= Beginning of Section =

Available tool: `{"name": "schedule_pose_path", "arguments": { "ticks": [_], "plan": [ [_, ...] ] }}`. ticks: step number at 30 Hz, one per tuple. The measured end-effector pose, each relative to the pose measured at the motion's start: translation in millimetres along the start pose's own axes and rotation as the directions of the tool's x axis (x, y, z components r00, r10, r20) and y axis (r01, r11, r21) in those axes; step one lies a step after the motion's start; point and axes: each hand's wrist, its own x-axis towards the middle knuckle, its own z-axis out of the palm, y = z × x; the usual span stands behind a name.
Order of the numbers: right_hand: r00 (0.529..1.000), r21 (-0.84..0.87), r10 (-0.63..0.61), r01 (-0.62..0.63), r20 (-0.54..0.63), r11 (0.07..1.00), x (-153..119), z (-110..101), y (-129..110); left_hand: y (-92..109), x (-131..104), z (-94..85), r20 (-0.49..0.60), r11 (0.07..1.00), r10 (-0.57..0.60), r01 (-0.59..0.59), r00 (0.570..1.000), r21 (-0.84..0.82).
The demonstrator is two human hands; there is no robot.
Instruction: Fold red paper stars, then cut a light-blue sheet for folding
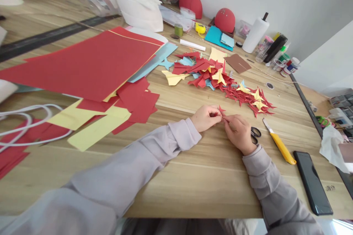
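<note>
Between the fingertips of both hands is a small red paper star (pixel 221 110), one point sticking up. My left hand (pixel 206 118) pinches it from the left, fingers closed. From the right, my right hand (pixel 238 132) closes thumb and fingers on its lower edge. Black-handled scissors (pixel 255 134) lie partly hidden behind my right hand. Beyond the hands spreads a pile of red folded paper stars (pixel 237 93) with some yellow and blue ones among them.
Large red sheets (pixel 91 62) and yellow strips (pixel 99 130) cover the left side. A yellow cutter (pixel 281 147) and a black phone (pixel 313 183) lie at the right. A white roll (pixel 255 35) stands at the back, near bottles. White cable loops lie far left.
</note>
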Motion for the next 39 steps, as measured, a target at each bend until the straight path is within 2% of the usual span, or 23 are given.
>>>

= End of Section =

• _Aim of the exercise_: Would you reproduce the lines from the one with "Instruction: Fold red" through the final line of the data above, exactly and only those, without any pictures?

• _Task result_:
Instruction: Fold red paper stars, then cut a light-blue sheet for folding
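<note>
Between the fingertips of both hands is a small red paper star (pixel 221 110), one point sticking up. My left hand (pixel 206 118) pinches it from the left, fingers closed. From the right, my right hand (pixel 238 132) closes thumb and fingers on its lower edge. Black-handled scissors (pixel 255 134) lie partly hidden behind my right hand. Beyond the hands spreads a pile of red folded paper stars (pixel 237 93) with some yellow and blue ones among them.
Large red sheets (pixel 91 62) and yellow strips (pixel 99 130) cover the left side. A yellow cutter (pixel 281 147) and a black phone (pixel 313 183) lie at the right. A white roll (pixel 255 35) stands at the back, near bottles. White cable loops lie far left.
</note>
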Motion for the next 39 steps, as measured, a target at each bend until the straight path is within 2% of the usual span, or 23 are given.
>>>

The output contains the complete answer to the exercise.